= PROBLEM =
From the data below, retype exactly the lines starting with the one that contains "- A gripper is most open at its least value" and ending with the one that contains "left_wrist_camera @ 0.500", both included.

BEGIN RECORDS FOR THE EXERCISE

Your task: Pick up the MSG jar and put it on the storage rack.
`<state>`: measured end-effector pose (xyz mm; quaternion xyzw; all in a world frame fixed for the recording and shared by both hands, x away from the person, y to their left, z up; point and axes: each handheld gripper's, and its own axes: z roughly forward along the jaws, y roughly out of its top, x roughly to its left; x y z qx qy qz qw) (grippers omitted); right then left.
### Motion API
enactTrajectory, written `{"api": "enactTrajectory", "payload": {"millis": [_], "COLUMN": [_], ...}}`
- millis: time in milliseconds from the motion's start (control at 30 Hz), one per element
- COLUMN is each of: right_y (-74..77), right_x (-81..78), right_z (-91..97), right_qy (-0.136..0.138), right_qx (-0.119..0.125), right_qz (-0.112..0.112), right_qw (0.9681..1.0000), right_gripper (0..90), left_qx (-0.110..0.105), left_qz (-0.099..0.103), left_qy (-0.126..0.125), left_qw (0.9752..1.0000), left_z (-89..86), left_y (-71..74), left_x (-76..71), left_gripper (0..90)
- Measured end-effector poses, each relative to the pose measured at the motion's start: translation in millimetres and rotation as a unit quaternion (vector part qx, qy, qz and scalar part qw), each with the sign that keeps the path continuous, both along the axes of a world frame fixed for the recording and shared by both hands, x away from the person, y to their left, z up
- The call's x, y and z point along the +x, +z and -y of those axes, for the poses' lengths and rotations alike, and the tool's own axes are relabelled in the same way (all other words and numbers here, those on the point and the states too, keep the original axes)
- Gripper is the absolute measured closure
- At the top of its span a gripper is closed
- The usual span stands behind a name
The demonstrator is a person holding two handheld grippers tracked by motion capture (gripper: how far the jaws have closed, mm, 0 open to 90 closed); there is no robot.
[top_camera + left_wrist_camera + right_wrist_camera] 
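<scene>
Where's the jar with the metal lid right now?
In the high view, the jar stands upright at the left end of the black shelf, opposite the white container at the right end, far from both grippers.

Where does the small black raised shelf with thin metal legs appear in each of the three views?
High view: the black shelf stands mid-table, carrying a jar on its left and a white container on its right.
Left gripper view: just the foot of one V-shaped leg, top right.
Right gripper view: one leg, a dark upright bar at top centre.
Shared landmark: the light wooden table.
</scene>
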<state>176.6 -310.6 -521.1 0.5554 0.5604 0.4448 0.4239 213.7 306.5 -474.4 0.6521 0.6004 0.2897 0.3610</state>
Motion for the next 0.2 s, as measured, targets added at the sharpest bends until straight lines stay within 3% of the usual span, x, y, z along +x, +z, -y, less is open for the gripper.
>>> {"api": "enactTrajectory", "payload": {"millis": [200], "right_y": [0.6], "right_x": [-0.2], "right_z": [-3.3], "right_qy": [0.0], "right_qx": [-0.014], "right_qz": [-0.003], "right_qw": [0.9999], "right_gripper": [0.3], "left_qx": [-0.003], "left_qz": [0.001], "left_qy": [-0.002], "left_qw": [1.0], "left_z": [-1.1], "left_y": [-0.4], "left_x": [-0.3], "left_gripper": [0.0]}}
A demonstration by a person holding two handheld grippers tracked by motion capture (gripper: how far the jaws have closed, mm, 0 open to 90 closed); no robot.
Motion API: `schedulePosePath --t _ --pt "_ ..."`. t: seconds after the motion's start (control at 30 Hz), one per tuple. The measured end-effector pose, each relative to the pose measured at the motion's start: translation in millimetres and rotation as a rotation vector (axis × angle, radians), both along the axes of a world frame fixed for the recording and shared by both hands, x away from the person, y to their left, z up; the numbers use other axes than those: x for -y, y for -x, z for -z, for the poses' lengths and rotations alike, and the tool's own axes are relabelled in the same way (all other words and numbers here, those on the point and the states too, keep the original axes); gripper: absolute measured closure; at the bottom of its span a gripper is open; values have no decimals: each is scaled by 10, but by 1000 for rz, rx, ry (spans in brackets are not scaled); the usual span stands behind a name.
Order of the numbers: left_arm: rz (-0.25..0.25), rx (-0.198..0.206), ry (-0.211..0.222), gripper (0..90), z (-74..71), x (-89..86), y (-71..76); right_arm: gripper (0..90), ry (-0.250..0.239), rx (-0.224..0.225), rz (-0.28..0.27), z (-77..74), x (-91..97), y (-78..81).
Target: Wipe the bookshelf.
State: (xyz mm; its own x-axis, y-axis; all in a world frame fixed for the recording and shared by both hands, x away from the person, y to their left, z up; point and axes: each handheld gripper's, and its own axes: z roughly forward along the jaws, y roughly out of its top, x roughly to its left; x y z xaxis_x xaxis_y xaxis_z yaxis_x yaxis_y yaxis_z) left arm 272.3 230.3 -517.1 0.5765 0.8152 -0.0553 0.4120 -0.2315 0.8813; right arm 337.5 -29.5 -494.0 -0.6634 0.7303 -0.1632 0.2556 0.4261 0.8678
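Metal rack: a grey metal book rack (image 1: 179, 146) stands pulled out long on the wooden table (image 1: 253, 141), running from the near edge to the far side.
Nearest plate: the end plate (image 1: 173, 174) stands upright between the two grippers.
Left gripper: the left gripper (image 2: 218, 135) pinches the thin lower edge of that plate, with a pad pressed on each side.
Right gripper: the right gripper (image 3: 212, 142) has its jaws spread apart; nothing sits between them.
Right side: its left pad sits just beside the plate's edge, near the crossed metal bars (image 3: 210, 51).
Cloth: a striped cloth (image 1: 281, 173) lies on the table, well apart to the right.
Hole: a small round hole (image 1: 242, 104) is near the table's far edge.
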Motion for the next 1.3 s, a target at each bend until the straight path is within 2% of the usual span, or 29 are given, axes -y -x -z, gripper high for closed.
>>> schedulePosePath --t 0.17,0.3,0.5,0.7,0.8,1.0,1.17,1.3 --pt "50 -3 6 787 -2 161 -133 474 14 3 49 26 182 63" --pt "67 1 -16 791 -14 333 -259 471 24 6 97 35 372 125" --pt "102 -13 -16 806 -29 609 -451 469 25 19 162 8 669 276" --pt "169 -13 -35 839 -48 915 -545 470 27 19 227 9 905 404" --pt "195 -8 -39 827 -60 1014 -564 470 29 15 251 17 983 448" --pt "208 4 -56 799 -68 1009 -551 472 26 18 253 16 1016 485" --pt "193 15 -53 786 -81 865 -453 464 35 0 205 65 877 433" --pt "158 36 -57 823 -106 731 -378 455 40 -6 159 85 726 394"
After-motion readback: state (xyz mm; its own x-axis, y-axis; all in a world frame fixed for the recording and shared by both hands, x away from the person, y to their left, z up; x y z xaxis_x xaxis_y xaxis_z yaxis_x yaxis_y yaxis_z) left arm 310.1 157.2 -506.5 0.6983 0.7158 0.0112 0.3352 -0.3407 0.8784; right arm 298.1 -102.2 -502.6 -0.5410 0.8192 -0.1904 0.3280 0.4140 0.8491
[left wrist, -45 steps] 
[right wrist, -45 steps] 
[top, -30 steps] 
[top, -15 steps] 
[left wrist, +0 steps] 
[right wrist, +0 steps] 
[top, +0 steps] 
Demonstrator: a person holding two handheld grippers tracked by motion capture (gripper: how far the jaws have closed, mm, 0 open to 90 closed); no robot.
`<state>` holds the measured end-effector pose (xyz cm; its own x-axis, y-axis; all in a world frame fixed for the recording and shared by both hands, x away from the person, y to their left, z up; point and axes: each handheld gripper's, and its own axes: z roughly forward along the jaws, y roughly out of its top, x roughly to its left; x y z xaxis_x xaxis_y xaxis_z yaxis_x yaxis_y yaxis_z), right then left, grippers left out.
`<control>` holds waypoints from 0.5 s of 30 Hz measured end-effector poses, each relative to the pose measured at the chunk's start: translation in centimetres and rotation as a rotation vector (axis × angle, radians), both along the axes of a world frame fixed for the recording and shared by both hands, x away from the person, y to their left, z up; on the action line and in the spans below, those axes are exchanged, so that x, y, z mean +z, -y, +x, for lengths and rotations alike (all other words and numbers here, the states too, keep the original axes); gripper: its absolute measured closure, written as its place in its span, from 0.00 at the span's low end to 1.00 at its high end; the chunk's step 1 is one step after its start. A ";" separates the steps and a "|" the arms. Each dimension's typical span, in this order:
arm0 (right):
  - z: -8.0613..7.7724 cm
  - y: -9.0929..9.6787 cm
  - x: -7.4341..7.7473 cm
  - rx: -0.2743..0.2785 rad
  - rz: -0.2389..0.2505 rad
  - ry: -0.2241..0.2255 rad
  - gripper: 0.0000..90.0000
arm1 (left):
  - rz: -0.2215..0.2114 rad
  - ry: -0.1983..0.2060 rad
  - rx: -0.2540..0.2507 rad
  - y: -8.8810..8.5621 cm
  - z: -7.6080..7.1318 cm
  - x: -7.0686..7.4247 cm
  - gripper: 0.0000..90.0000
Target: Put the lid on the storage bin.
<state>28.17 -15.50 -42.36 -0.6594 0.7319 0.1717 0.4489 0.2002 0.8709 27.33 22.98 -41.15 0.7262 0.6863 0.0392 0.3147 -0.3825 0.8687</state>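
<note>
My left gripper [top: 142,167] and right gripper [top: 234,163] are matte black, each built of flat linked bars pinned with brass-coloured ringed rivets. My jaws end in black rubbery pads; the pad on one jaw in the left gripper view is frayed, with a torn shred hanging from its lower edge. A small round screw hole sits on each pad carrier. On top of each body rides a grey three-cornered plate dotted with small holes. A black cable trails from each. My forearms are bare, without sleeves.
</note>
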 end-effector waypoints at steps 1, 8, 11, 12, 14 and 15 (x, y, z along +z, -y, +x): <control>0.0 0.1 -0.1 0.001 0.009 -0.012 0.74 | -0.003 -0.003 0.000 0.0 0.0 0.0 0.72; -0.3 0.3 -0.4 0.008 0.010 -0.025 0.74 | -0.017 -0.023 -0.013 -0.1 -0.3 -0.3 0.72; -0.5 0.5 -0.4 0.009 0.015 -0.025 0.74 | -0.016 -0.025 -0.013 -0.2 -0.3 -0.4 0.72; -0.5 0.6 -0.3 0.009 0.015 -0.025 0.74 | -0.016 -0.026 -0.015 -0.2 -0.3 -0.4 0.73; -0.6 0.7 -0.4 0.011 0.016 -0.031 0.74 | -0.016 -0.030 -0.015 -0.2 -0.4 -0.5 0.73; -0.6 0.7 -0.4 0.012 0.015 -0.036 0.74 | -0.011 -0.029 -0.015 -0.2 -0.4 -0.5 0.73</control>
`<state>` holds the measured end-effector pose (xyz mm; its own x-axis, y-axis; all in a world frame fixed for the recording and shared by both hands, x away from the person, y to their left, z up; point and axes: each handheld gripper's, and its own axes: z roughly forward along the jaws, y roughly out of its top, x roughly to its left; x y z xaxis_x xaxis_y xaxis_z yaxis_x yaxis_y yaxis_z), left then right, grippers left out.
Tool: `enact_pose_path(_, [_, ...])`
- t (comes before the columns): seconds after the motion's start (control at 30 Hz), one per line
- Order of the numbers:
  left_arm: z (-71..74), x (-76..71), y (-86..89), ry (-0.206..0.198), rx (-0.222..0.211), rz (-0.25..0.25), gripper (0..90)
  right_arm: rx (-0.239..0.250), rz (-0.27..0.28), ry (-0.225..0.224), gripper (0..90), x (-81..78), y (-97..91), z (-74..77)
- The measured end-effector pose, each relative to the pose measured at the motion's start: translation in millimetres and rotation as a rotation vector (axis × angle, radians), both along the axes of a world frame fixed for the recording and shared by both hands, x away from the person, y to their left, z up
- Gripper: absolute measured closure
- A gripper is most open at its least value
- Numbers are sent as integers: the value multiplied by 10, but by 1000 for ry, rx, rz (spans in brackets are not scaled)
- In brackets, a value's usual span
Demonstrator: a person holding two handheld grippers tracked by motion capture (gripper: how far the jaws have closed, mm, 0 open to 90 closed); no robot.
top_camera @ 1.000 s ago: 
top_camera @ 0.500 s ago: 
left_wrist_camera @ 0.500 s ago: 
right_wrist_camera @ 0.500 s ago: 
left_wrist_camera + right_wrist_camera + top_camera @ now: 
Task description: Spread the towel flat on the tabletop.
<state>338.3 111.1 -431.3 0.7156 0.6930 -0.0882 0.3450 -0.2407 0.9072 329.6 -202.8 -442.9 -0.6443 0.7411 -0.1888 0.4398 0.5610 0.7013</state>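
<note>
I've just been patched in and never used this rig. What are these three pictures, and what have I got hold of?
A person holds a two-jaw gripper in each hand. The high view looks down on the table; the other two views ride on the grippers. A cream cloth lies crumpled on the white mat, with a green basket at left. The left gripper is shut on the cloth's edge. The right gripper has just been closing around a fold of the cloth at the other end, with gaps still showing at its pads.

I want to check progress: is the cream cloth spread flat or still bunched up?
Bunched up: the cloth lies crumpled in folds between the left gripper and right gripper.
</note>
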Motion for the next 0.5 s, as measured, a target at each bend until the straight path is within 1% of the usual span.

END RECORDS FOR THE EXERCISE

= RESULT =
- A gripper is most open at its least value
- Numbers are sent as integers: the value multiplied by 10, but by 1000 for ry, rx, rz (spans in brackets are not scaled)
- In brackets, a value's usual span
Demonstrator: a person holding two handheld grippers tracked by motion capture (gripper: how far the jaws have closed, mm, 0 open to 90 closed); no robot.
top_camera @ 1.000 s ago: 
top_camera @ 0.500 s ago: 
left_wrist_camera @ 0.500 s ago: 

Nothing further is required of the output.